Specific Comments & Criticisms
• Page 1: a point was made that “Most commonly, any robot activity starts with the robot receiving instructions for that specific activity…verbally from a human or through written texts such as recipes or procedures found in online repositories.” This statement and description is more suggestive of a ‘could be possible’ or a ‘potential future’ than a ‘currently available method’ for providing instructions to household robots to complete tasks (especially wikiHow as an instruction set source), but I could be wrong about this.
• The questions posed at the end of the introduction sets the stage: “How can we use ontological knowledge to extract and evaluate parameters from a natural language instruction in order to simulate it formally?” and the authors specify their approach as a potential solution. I just want to note that research reported by Eberhart, et al. (2020)is also attempting to answer the same question in using a generalizable ontology of instruction.
• A game engine is used for simulating the agent’s/robot’s behavior. This is a common approach for demonstrating capabilities and gaps of robots and intelligent systems in general. However, the original context describing the instruction taking robot was helping out in a kitchen. Is it the case that the simulated instantiation and the physical context close enough that the demonstration is generalizable between the two contexts?
• In the sentence beginning on line 39, page 4, what happens if the underlying grammar cannot map the semantics onto the SOMA concepts?
• In the sentence beginning on line 39, page 6, it would be worthwhile to briefly describe how the terminal scene is constructed within the system.
• The paragraph beginning on line 28 of page 8, the DLU’s use of ‘human computation’ to solve the problem of relative spatial closeness. Is this a requirement of the system for any task presented that requires spatial approximation and guidance, or is this a side-effect of the intelligence residing within a virtual environment?

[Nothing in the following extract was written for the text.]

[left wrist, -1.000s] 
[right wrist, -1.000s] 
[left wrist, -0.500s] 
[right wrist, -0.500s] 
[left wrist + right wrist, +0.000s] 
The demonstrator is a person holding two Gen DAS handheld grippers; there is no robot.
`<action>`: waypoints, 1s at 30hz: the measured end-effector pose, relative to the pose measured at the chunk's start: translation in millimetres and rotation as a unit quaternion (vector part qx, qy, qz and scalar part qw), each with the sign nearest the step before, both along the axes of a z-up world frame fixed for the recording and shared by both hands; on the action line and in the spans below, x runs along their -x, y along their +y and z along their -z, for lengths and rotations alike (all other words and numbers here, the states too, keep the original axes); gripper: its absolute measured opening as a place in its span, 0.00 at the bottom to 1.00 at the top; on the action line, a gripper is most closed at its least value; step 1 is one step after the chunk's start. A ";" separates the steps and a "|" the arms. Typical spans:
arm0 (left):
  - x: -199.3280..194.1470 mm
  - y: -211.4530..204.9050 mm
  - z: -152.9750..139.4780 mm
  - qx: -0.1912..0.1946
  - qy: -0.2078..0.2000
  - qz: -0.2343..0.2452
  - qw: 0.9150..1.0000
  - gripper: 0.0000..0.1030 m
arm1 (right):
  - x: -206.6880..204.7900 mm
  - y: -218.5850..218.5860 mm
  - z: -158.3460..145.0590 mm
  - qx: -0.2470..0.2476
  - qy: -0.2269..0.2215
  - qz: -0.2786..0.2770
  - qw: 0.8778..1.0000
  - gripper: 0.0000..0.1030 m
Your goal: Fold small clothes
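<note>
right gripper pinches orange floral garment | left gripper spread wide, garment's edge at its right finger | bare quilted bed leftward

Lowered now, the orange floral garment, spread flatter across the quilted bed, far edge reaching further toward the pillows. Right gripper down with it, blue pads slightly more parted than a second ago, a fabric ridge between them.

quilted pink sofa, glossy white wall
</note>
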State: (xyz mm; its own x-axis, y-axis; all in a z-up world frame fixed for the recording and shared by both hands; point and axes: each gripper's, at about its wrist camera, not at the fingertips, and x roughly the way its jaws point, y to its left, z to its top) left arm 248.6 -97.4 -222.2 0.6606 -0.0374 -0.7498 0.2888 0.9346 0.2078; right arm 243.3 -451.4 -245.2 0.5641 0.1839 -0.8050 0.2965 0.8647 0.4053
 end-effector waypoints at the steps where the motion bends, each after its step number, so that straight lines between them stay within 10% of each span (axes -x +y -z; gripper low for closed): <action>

Eberhart, A., Shimizu, C., Stevens, C., Hitzler, P., Myers, C. W., & Maruyama, B. (2020). A Domain Ontology for Task Instructions. In B. Villazón-Terrazas, F. Ortiz-Rodríguezm, S. M. Tiwari, & S. K. Shandilya (Eds.), Knowledge Graphs and Semantic Web. Second Iberoamerican Conference and First Indo-American Conference, KGSWC 2020 (pp. 1–13). Mérida, Mexico: Communications in Computer and Information Science, vol. 1232.

Gluck, K. A., & Laird, J. E. (Eds.). (2018). Interactive task learning: Humans, robots, and agents acquiring new tasks through natural interactions. Interactive task learning: Humans, robots, and agents acquiring new tasks through natural interactions. Gluck, Kevin A.: Cognitive Models and Agents Branch, Air Force Research Laboratory, Wright-Patterson AFB, OH, US, 45433: The MIT Press.

Kirk, J., Mininger, A., & Laird, J. (2016). A demonstration of interactive task learning. IJCAI International Joint Conference on Artificial Intelligence, 2016-Janua, 4248–4249.